CCFC’s Executive Director Josh Golin said, “For years, Google has abdicated its responsibility to kids and families by disingenuously claiming YouTube—a site rife with popular cartoons, nursery rhymes, and toy ads—is not for children under thirteen. Google profits immensely by delivering ads to kids and must comply with COPPA. It’s time for the FTC to hold Google accountable for its illegal data collection and advertising practices.”
Child directed channels such as ChuChuTV Nursery Rhymes & Kids Songs (15.9 million subscribers and over 10 billion channel views) and LittleBabyBum (14.6 million subscribers and over 14 billion channel views) are among the most popular channels on YouTube. Major advertisers pay Google a premium to place their ads in a platform known as “Google Preferred,” which includes a “Parenting and Family” lineup comprised mostly of popular channels targeted to children.
“Google has acted duplicitously by falsely claiming in its terms of service that YouTube is only for those who are age 13 or older, while it deliberately lured young people into an ad-filled digital playground,” said Jeff Chester of the Center for Digital Democracy. “Just like Facebook, Google has focused its huge resources on generating profits instead of protecting privacy.”
Angela J. Campbell, counsel for CCFC and CDD, said: “Given the large number of children affected and the extent of YouTube’s COPPA violations, the FTC needs to impose large civil penalties to show it is serious about protecting children’s privacy online.”
James P. Steyer, CEO of Common Sense, said: “Kids have been watching videos on YouTube for years, something the company has known, and profited off of, by targeting content and ads at children under 13. It is time for Google to be completely transparent with all the facts and institute fundamentally responsible new policies moving forward to protect the privacy of kids.
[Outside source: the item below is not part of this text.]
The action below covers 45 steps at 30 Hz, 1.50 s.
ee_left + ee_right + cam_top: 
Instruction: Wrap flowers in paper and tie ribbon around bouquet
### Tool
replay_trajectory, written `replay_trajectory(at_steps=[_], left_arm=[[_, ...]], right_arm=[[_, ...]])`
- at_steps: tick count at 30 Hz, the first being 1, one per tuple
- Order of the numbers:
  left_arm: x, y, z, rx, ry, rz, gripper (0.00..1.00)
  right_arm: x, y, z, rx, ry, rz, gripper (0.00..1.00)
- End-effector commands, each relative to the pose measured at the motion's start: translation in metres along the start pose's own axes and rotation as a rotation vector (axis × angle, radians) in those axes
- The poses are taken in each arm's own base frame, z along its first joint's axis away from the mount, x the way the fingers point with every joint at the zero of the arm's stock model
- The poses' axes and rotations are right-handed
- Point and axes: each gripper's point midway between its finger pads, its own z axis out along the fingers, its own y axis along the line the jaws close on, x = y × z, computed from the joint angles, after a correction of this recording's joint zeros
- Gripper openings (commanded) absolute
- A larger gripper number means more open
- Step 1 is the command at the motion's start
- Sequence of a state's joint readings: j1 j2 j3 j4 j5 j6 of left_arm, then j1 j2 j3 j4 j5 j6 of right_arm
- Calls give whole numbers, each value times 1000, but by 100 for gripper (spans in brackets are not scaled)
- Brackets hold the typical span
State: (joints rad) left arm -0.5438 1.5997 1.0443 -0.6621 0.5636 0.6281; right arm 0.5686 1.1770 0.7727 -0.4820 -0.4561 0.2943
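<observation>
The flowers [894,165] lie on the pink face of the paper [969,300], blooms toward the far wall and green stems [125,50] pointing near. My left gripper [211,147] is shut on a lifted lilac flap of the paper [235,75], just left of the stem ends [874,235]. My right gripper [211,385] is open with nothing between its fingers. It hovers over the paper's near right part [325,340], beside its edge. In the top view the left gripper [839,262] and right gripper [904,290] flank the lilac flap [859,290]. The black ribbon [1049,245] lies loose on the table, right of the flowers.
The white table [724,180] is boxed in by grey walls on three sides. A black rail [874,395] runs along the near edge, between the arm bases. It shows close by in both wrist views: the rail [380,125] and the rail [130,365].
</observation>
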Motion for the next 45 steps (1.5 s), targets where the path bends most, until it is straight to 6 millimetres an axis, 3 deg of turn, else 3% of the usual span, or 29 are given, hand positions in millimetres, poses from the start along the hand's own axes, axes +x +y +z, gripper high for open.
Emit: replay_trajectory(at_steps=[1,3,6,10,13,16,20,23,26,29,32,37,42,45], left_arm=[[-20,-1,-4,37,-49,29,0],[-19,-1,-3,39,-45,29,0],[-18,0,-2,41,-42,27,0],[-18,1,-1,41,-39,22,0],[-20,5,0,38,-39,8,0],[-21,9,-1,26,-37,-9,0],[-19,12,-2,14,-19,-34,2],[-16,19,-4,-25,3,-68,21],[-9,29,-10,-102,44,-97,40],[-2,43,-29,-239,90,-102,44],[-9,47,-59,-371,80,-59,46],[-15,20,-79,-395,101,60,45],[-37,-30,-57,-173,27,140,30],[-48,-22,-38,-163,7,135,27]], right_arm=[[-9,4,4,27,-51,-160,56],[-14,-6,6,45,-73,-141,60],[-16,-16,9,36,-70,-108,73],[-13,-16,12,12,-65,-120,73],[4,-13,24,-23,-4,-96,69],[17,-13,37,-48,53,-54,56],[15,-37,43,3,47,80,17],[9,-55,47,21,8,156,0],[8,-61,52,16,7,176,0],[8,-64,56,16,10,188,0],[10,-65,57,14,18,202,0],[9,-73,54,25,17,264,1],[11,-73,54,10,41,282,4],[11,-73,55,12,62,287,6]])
We fully expect Google to work closely with advocates and reach out to parents with information about parental controls, content, and collection practices on YouTube so parents can make informed choices about what content they allow their kids to access and how to protect their privacy.”
Katie McInnis, policy counsel for Consumers Union, said: “YouTube knows children are watching content on their site, and has created content channels specifically aimed at them, but does not appear to obtain the required parental consent before collecting information about them. Google has the responsibility to be COPPA-compliant and ensure that children can safely watch the programs designed and promoted for kids. These practices present serious concerns that warrant the FTC’s attention.”
Groups signing on to the complaint to the FTC along with CDD and CCFC are: Berkeley Media Studies Group; Center for Media Justice; Common Sense; Consumer Action; Consumer Federation of America; Consumer Federation of California; Consumers Union, the advocacy division of Consumer Reports; Consumer Watchdog; Corporate Accountability; Defending the Early Years; Electronic Privacy Information Center (“EPIC”); New Dream; Obligation, Inc.; Parent Coalition for Student Privacy; Parents Across America; Parents Television Council; Privacy Rights Clearinghouse; Public Citizen; The Story of Stuff Project; TRUCE (Teachers Resisting Unhealthy Childhood Entertainment); and USPIRG.
The complaint was drafted by the Communications & Technology Law Clinic in the Institute for Public Representation at Georgetown University Law Center.